Energy giants face end of an era as peak oil demand dries up

The oil industry was hit hard by a collapse in demand triggered by Covid-19, as drivers, commuters and holidaymakers around the world stayed at home.

Partly as a consequence, the chatter among executives, ministers and roughnecks in the field has turned once again to the question of peak oil.

Could the world’s thirst for the so-called black gold have finally reached its summit? Like coal, wood and every other fuel that has preceded it, could oil have started its inevitable decline into obscurity – and if so, how should the industry respond?

Brent crude, the European oil benchmark, has fallen by more than half from almost $70 (£54) at the start of the year, while the US benchmark briefly went negative in a historic plunge as the crisis took hold and demand fell so sharply that storage sites for excess oil started to fill up.

Coronavirus hits fast-forward on oil’s demise

The heads of oil titans such as BP and Shell concede that the virus has accelerated a long-term shift to clean power that was already underway.

Few executives have been more vocal on the issue than Bernard Looney, BP’s chief executive who took over in February at a unique moment in the company’s 111-year history.

Even before the pandemic hit, Looney launched a huge restructuring operation and vowed to leave oil behind with a historic shift into green energy.

Under a new economic reality of a world locked down, sheltering from the virus, Looney has set out an ambitious plan to slash fossil fuel production by 40pc over the next decade and increase its annual investment in renewable and clean technologies to $5bn.

The company will also develop more than 50 gigawatts (GW) of wind and solar farms – equivalent to Britain’s entire renewable capacity.

Such is the seriousness of the situation facing the world’s oil companies, both BP and Shell have announced in recent months that they are writing down the value of their assets by a combined total of nearly $40bn – a clear sign that they believe the golden days of oil are gone.

Has oil demand peaked?

This was underscored in September when BP said something unimaginable just 12 months ago: the world may have already passed the point of peak oil demand.

Oil demand is, of course, not the same thing as oil production. Plenty of oil remains buried in the ground all across the world: Saudi Arabia alone still has around 268bn barrels under its golden deserts.

But according to BP, renewable power is growing faster than any other fuel in history, and oil demand may have peaked in 2019, particularly if governments take a more aggressive stance in pursuit of green energy.

This looks more likely as calls from advocacy groups and the public for world leaders to overhaul global energy systems intensify.

The pandemic has created a window of opportunity, climate activists say, to force through structural changes to the energy sector that could set countries up for a world without fossil fuels.

Already, there are several indications that this is happening. A number of European countries plan to ban petrol and diesel vehicles in the next decade, aircraft manufacturers are searching for ways to fly without jet fuel, and plastic alternatives are growing in popularity.

Much of this change comes amid existing or impending regulations intended to crack down on polluting industries, all of which are key customers of companies such as BP and Shell.

But what happens when Western governments bring in legislation encouraging the move away from oil, when the world may yet require fossil fuels for another 20 years, as the cartel Opec recently predicted?

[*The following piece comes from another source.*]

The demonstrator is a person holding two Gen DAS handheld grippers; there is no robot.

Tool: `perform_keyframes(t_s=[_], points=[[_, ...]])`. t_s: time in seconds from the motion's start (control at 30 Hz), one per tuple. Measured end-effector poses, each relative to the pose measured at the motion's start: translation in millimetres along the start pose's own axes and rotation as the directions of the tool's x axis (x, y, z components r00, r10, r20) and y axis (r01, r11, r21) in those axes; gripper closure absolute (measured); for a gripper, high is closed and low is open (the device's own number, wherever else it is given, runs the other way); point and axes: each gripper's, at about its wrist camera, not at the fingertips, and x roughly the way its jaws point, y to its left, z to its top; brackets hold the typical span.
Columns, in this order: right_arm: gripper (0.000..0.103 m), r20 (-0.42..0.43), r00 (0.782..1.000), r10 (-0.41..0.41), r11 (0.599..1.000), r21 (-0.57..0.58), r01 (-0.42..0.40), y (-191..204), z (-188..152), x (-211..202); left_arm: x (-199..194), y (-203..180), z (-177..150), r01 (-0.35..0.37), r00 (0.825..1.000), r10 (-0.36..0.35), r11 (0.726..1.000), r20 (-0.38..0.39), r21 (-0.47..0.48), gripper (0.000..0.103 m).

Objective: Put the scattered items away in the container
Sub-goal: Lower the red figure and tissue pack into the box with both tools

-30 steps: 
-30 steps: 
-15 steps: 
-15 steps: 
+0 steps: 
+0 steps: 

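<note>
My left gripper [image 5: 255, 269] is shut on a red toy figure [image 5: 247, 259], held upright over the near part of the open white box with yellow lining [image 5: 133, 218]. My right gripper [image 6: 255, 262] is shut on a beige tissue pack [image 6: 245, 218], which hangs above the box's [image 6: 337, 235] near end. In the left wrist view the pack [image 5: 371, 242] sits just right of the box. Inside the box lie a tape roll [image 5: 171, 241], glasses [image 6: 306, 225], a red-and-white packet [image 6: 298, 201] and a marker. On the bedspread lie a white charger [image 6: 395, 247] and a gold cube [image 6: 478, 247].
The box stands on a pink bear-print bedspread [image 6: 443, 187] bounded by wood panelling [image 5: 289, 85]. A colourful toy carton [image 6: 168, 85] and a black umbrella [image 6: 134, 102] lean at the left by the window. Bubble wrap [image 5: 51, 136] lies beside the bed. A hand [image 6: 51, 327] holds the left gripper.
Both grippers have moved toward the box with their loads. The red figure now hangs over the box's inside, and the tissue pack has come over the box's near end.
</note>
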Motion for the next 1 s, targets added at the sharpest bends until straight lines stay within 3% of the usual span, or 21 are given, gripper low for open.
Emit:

Billions of people still rely on petroleum byproducts, such as car tyres, paint, hand lotion, and rubbish bags, in their everyday lives.

This opens a window of opportunity for businesses such as national oil behemoth Saudi Aramco, the most valuable company in the world and wholly owned by the kingdom’s royal family.

Not beholden to shareholder pressure or regulatory scrutiny, Saudi Aramco can continue to drill and refine.

But even the likes of Saudi Aramco, Mexico’s state-owned Pemex, and Russia’s Rosneft face their own challenges in the years to come.

Developing countries still thirsty for oil

As oil is phased out and revenues dwindle, so too will the state coffers of dozens of governments.

For cash-strapped countries like Angola, Venezuela, and Algeria, whose budgets rely heavily on oil exports, any further collapse in oil prices driven by falling demand could be devastating.

Developing countries also face a different kind of threat from rising opposition to the oil industry: many rely heavily on oil for energy, and on petroleum products such as plastic too.

To suddenly demand that these countries renounce fossil fuels would be hypocritical, according to some critics, when Western countries have reaped the rewards of the oil business for more than a century.

To this day, nearly half of all Africans still don’t have access to electricity, severely impacting their health and quality of living. For the continent’s economies, a lack of reliable power hurts international competitiveness and productivity, setting African nations back by years.

In India, meanwhile, more than 31m homes do not have access to electricity. Oil, with its relatively low cost and accessibility, is a simple solution.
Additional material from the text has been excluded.